Instructions for the task =>
Could every line of the listing be output exactly, with the pictures skipped?
---------- Data extract ----------
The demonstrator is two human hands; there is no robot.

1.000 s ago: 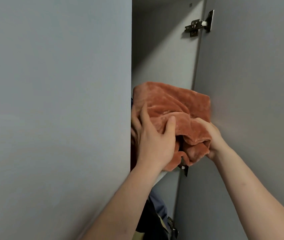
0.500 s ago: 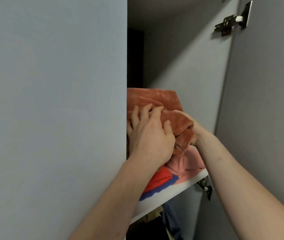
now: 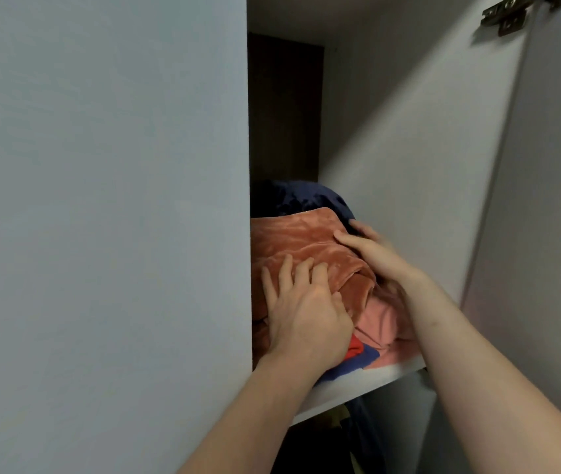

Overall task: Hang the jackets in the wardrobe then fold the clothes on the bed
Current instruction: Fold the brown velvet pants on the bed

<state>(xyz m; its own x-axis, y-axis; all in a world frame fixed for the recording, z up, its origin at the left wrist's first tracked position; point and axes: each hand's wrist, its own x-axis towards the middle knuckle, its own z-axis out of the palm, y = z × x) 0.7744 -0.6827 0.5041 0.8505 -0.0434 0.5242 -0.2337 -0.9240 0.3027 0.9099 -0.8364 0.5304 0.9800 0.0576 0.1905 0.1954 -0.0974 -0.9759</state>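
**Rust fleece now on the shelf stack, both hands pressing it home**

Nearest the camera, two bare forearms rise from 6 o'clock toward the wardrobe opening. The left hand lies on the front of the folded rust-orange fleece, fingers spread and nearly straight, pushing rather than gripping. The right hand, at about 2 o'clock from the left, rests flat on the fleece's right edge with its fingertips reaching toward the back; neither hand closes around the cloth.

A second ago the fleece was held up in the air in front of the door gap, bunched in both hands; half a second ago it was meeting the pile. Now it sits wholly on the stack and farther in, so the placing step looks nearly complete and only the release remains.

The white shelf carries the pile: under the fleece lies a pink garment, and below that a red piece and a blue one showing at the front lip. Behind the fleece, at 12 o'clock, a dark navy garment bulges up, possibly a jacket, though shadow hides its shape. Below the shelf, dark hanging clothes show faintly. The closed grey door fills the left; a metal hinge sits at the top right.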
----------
Task solution =>
The demonstrator is two human hands; there is no robot.

1.000 s ago: 
0.500 s ago: 
now: 

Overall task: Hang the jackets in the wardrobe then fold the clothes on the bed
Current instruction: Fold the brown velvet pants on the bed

<state>(xyz m; its own x-axis, y-axis; all in a world frame fixed for the recording, z up, its origin at the left wrist's first tracked position; point and axes: each hand's wrist, its own x-axis towards the middle knuckle, its own z-axis out of the palm, y = z × x) 0.7744 -0.6827 0.5041 0.8505 -0.0434 0.5242 -0.2337 -0.9240 0.3027 0.9099 -0.8364 0.5304 0.9800 0.0576 0.1905 0.1954 -0.0974 -0.9759</state>
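**Rust fleece now on the shelf stack, both hands pressing it home**

Nearest the camera, two bare forearms rise from 6 o'clock toward the wardrobe opening. The left hand lies on the front of the folded rust-orange fleece, fingers spread and nearly straight, pushing rather than gripping. The right hand, at about 2 o'clock from the left, rests flat on the fleece's right edge with its fingertips reaching toward the back; neither hand closes around the cloth.

A second ago the fleece was held up in the air in front of the door gap, bunched in both hands; half a second ago it was meeting the pile. Now it sits wholly on the stack and farther in, so the placing step looks nearly complete and only the release remains.

The white shelf carries the pile: under the fleece lies a pink garment, and below that a red piece and a blue one showing at the front lip. Behind the fleece, at 12 o'clock, a dark navy garment bulges up, possibly a jacket, though shadow hides its shape. Below the shelf, dark hanging clothes show faintly. The closed grey door fills the left; a metal hinge sits at the top right.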

No further answer is needed.